Provided records section start

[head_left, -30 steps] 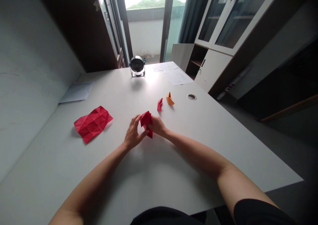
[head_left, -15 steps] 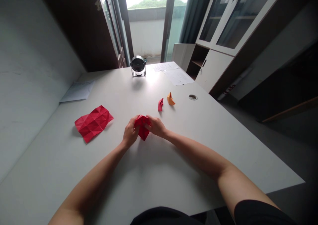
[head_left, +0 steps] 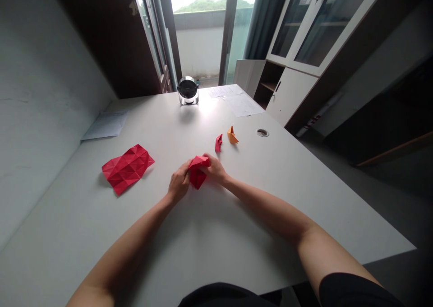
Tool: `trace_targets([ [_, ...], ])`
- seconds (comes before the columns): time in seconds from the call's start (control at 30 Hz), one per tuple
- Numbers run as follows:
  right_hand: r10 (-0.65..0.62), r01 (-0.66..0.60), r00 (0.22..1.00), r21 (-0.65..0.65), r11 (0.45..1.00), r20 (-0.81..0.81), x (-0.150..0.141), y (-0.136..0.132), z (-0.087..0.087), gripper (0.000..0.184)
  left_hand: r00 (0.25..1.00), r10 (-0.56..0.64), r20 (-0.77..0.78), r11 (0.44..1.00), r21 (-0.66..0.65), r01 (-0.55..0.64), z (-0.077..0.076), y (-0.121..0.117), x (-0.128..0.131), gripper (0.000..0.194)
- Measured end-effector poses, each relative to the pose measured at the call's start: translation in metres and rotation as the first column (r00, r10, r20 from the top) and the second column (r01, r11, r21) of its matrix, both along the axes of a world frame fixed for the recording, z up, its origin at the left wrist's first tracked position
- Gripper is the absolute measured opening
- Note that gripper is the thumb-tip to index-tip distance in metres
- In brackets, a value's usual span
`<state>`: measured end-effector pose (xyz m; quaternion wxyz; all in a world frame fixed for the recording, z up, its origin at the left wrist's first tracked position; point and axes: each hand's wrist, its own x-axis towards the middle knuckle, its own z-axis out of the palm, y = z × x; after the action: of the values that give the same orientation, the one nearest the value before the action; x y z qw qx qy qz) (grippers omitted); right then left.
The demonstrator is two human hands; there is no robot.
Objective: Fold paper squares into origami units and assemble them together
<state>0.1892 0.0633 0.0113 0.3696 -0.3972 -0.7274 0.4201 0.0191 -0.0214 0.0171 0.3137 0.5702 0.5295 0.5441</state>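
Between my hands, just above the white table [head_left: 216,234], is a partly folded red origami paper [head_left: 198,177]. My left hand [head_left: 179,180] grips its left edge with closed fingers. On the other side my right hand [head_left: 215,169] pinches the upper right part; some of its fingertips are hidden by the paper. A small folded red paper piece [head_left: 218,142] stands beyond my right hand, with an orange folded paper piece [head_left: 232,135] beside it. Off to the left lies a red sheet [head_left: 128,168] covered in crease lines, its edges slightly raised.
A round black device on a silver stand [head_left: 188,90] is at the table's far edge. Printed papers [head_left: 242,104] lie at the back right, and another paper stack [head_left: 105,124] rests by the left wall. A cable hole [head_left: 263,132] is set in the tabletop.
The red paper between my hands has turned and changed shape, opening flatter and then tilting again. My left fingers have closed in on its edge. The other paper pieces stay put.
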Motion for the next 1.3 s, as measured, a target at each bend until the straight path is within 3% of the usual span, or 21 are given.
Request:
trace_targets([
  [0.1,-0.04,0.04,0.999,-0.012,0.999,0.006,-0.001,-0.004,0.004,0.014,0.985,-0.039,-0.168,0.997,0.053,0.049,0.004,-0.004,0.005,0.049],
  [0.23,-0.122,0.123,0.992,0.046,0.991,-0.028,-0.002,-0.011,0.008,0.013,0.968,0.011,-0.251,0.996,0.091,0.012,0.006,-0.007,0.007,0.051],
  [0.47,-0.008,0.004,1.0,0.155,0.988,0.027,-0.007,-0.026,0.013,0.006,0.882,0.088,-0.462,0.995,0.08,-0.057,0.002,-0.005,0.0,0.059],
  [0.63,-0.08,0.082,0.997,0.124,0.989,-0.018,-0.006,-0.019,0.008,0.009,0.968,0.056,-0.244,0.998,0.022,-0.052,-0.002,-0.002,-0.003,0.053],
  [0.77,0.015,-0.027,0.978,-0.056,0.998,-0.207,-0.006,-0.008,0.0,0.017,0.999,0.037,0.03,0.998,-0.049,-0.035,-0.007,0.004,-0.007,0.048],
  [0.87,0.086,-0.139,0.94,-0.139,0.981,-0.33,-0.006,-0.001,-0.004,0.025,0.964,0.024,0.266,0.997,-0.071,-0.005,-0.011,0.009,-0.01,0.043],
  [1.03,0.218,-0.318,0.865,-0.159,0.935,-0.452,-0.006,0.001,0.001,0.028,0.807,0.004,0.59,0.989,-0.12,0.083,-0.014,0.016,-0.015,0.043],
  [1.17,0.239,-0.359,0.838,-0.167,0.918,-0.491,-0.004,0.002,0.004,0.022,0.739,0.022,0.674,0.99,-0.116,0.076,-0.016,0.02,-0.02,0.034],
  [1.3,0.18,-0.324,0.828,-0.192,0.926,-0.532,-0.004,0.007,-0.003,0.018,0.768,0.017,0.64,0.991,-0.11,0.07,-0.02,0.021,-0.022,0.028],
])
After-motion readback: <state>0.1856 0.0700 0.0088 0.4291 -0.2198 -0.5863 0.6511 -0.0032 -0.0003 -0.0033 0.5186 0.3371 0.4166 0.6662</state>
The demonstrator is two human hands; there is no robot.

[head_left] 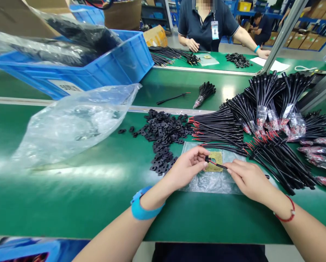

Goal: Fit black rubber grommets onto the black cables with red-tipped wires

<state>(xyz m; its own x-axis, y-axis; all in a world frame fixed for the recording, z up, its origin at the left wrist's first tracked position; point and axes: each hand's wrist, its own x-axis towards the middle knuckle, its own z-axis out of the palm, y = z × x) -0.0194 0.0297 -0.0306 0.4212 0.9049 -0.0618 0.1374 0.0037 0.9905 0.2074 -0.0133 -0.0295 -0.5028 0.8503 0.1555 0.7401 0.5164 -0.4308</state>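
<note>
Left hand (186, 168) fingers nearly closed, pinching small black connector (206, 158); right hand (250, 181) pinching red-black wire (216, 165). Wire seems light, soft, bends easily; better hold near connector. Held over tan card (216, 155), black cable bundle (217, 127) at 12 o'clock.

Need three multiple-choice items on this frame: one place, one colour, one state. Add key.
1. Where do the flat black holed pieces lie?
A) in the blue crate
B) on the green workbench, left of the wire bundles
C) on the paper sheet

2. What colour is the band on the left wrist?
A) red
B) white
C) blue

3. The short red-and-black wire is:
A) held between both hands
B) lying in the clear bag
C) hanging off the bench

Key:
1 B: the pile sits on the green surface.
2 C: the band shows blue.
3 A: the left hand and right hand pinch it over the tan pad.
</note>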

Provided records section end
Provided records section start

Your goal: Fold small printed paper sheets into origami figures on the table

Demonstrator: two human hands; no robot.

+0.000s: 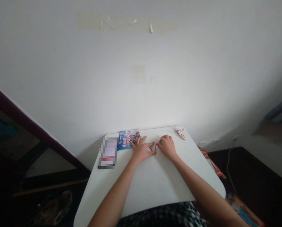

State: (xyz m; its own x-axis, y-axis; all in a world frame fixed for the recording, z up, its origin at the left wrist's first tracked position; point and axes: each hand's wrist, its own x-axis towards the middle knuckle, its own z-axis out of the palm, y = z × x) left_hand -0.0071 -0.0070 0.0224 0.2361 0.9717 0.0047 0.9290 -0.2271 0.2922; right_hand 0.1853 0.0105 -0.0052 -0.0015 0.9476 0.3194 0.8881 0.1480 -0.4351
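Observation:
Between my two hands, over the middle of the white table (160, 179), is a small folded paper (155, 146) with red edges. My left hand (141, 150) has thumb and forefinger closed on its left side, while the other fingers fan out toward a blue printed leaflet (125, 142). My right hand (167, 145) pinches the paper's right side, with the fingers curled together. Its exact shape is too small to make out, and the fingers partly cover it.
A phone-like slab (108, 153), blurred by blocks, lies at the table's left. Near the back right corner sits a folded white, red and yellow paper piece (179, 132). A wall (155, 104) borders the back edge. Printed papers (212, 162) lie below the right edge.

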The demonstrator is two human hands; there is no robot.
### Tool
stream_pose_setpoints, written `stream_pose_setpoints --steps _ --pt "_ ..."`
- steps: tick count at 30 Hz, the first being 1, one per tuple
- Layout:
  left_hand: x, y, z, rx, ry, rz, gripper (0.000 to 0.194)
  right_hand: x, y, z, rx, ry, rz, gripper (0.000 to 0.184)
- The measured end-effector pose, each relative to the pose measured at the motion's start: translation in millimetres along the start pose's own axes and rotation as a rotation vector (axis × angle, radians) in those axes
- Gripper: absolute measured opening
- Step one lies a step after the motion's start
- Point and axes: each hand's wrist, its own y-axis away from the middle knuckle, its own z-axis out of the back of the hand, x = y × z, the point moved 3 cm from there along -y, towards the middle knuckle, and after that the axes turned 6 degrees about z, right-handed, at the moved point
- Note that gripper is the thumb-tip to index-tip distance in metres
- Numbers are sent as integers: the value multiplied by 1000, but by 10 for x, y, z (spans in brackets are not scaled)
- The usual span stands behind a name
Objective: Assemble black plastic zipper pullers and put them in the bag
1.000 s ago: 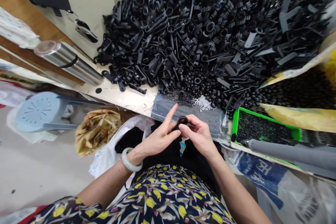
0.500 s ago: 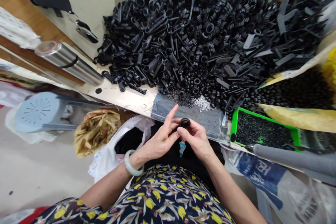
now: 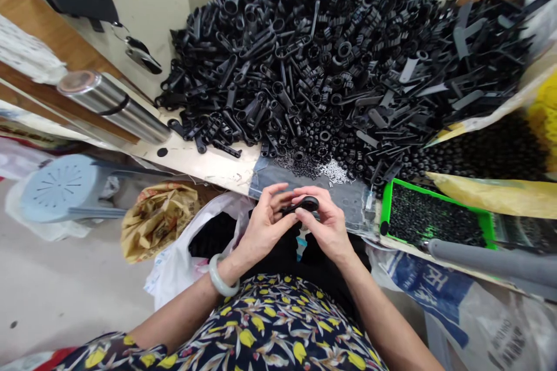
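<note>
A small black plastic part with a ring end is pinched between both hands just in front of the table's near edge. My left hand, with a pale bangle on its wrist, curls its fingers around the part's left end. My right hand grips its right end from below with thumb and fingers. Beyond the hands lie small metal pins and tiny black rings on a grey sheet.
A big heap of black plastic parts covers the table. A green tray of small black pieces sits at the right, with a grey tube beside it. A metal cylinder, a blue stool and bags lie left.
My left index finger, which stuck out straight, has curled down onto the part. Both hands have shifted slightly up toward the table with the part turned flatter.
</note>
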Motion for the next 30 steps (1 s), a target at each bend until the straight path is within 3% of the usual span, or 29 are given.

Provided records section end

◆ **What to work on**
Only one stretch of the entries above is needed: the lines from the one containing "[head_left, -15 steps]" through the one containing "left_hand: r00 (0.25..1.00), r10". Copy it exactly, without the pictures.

◆ **Task result**
[head_left, -15 steps] 
[head_left, +0 steps] 
Tool: `trace_targets([ [_, ...], ])`
- seconds (comes before the columns): time in seconds from the call's start (control at 30 Hz), one per tuple
- Numbers run as follows:
  right_hand: r10 (-0.65..0.62), r01 (-0.66..0.60), r00 (0.22..1.00), r21 (-0.65..0.65), r11 (0.45..1.00), r20 (-0.81..0.81), x (-0.150..0.141), y (-0.136..0.132), z (-0.087..0.087), gripper (0.000..0.184)
  left_hand: r00 (0.25..1.00), r10 (-0.56..0.64), r20 (-0.77..0.78), r11 (0.44..1.00), r21 (-0.66..0.65), r01 (-0.55..0.64), z (-0.077..0.076), y (-0.121..0.117), x (-0.128..0.131), gripper (0.000..0.194)

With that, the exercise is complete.